A dish and a restaurant experience has principle components that can be weighed without bias/anchoring. It’s an ideal and yeah, I’m probably a hopeless dreamer, but in an age where everyone’s a critic I think it’s more than possible to look at dishes this way.

  • RE some of the pigeonholing of [insert ethnicity cuisine] here :wink: are actually OF that ethnicity: That’s a really good point, I guess I assumed that a Korean-American person who’s been following the city’s dining scene couldn’t try this place without walking away very impressed. I’m definitely supportive of progressive ways to push Korean food forward and adapting it to its environs. I think Korean cuisine has so many valuable core elements that play well with other types of cuisines and I’d love to see that further explored. I also understand the tremendous value that traditional restaurants provide in preserving culture in an age of data accumulating at critical mass, but I do not see the approaches* to be in conflict or as either/or propositions.

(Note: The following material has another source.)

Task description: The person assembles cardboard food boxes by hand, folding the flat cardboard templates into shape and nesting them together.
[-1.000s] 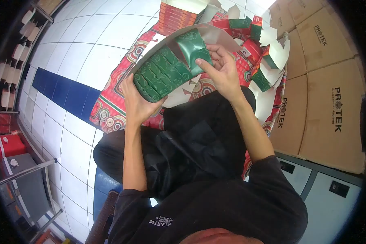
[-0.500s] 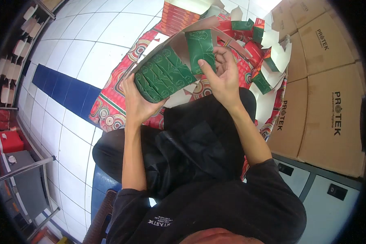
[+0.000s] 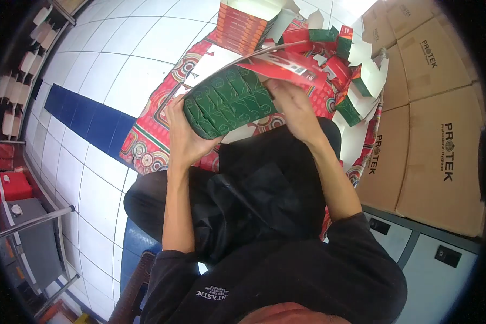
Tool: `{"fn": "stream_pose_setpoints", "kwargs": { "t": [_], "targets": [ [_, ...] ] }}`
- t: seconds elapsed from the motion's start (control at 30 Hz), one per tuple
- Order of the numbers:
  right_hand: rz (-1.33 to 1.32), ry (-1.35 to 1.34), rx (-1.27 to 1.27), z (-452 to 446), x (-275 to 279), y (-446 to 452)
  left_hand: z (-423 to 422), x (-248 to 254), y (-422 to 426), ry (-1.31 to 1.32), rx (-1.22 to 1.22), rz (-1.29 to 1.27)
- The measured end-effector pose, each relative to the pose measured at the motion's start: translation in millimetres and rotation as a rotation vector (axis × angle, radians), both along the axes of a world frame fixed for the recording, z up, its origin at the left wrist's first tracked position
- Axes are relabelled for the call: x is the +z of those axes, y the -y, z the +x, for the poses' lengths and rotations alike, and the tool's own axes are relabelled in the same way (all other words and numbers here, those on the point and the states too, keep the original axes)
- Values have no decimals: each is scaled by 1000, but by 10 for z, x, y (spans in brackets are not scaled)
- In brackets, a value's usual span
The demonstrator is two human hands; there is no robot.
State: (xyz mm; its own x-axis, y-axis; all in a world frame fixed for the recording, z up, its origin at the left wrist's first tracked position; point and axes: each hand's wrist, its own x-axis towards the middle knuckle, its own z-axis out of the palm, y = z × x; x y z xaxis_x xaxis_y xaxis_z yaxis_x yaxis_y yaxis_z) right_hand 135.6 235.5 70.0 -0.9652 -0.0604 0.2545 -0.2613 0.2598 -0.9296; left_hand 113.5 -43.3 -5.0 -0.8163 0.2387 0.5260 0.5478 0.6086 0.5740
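Note:
My left hand [image 3: 184,132] is wrapped round the left end of a row of small green cartons [image 3: 221,102] with pale line drawings. The cartons stand tightly side by side above my lap, against a long curved cardboard edge. At the row's right end my right hand [image 3: 298,110] touches the last green carton [image 3: 256,105]. Its fingers are blurred and partly hidden, so their grip is unclear. A red printed panel [image 3: 294,67] slants just above that hand, blurred too. Whether it belongs to the same package I cannot tell.
Beyond the row, a stack of orange-red cartons [image 3: 237,29] stands on the red patterned cloth [image 3: 146,143]. Several opened green-and-red cartons [image 3: 348,110] lie to the right. Large brown PROTEK boxes [image 3: 437,146] rise at the right, above grey cabinets [image 3: 410,243]. A metal rack [image 3: 35,232] stands left.
My right hand has brought its green carton down and left against the end of the row. The red printed panel now shows above it. My left hand keeps its hold.

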Motion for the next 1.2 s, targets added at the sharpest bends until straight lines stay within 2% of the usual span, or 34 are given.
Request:
{"fn": "stream_pose_setpoints", "kwargs": {
  "t": [0.07,0.1,0.13,0.2,0.27,0.3,0.4,0.43,0.63,0.7,0.8,0.83,0.9,0.97,1.17,1.2],
  "targets": [
    [72,-31,-184,-58,-111,-161,11,9,-27,52,21,50],
    [183,-131,-355,-139,-207,-201,17,1,-27,51,20,52],
    [185,-133,-357,-209,-325,-264,26,-18,-25,34,6,69],
    [108,-302,-379,-402,-686,-492,7,-30,-23,4,-11,86],
    [442,-442,-403,-496,-1201,-804,23,-33,-23,24,-63,81],
    [259,-358,-444,-449,-1204,-794,34,-29,-28,21,-65,83],
    [72,-272,-521,-474,-1241,-825,22,-22,-38,88,-73,103],
    [115,-263,-517,-437,-1295,-807,12,-37,-36,98,-85,139],
    [-98,-245,-516,-415,-1478,-690,27,-42,-11,138,-133,198],
    [257,-262,-491,-389,-1460,-731,56,-31,-10,126,-131,190],
    [-55,-108,-450,-422,-1232,-656,35,-15,-10,128,-146,164],
    [-82,-14,-431,-410,-1010,-582,36,-39,-5,131,-136,159],
    [-107,76,-415,-348,-992,-609,59,-63,-19,132,-131,155],
    [-66,-149,-335,-303,-1350,-753,62,-54,-13,133,-116,106],
    [-37,-132,-338,-243,-1881,-957,21,-35,-24,169,-150,135],
    [15,-115,-379,-268,-1831,-929,26,-35,-17,168,-151,139]
  ]
}}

100% agree with certain generations being more sensitive to $ than others. My mom actually used to be extremely frugal until I became very passionate about food (she also raised my brother and I by herself). She noticed how much I loved food and luckily I had her backing me up to nurture my passions (credit to my dad for bankrolling me from afar), but of course, the majority of my Korean-American friends’ parents weren’t exactly going to be the most free-spending supporters of their children’s more creative exploits, and I definitely get that.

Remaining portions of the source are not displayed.